▶ **Requirement**: Determine how many lines below contain the word "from", then state only that figure.

>>>>

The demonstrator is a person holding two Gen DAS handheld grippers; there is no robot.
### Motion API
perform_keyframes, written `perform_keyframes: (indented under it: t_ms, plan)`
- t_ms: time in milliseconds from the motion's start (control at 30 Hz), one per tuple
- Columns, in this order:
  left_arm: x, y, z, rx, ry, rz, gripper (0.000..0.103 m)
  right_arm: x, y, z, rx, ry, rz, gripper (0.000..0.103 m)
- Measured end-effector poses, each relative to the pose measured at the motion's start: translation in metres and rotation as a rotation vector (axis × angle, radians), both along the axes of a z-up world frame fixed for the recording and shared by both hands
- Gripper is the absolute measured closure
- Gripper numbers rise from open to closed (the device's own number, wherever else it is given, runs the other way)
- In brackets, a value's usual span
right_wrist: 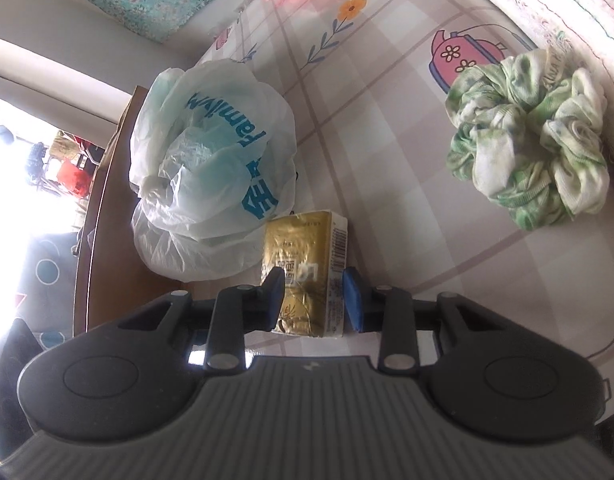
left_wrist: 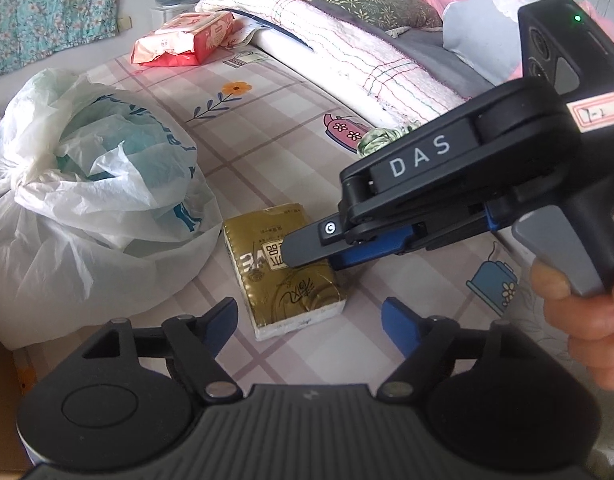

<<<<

▶ **Answer to this task**: 2